=== ASSIGNMENT ===
Please reproduce all of the listing below exactly and drop its images.

=== SOURCE MATERIAL ===

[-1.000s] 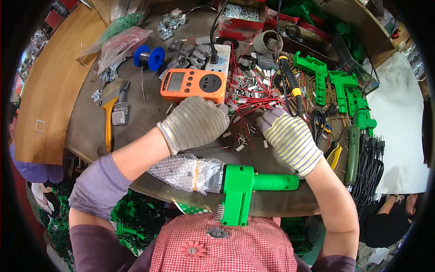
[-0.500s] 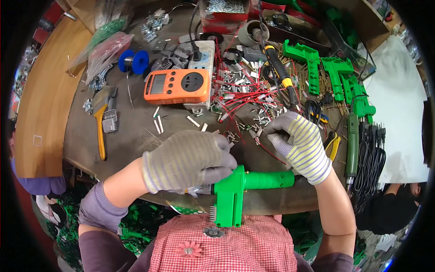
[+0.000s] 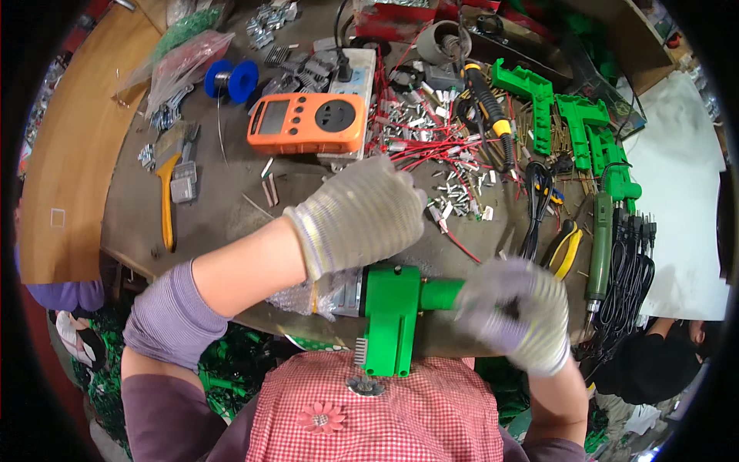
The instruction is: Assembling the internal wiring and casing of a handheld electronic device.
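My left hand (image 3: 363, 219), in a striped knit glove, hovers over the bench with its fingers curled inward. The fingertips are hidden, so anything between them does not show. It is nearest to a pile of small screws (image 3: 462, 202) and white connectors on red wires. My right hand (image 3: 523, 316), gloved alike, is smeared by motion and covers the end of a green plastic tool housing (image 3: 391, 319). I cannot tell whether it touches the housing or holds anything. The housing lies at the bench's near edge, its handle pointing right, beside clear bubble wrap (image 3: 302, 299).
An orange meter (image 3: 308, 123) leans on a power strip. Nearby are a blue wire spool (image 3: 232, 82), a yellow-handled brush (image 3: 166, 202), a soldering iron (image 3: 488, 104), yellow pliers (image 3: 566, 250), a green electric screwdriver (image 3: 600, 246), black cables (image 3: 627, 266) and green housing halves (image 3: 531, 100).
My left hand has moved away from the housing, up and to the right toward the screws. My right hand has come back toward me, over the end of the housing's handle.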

=== RESPONSE TO THE TASK ===
[-1.000s] 
[-0.500s] 
[+0.000s] 
The instruction is: Assembling the internal wiring and casing of a handheld electronic device.
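My left hand (image 3: 363, 219), in a striped knit glove, hovers over the bench with its fingers curled inward. The fingertips are hidden, so anything between them does not show. It is nearest to a pile of small screws (image 3: 462, 202) and white connectors on red wires. My right hand (image 3: 523, 316), gloved alike, is smeared by motion and covers the end of a green plastic tool housing (image 3: 391, 319). I cannot tell whether it touches the housing or holds anything. The housing lies at the bench's near edge, its handle pointing right, beside clear bubble wrap (image 3: 302, 299).
An orange meter (image 3: 308, 123) leans on a power strip. Nearby are a blue wire spool (image 3: 232, 82), a yellow-handled brush (image 3: 166, 202), a soldering iron (image 3: 488, 104), yellow pliers (image 3: 566, 250), a green electric screwdriver (image 3: 600, 246), black cables (image 3: 627, 266) and green housing halves (image 3: 531, 100).
My left hand has moved away from the housing, up and to the right toward the screws. My right hand has come back toward me, over the end of the housing's handle.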

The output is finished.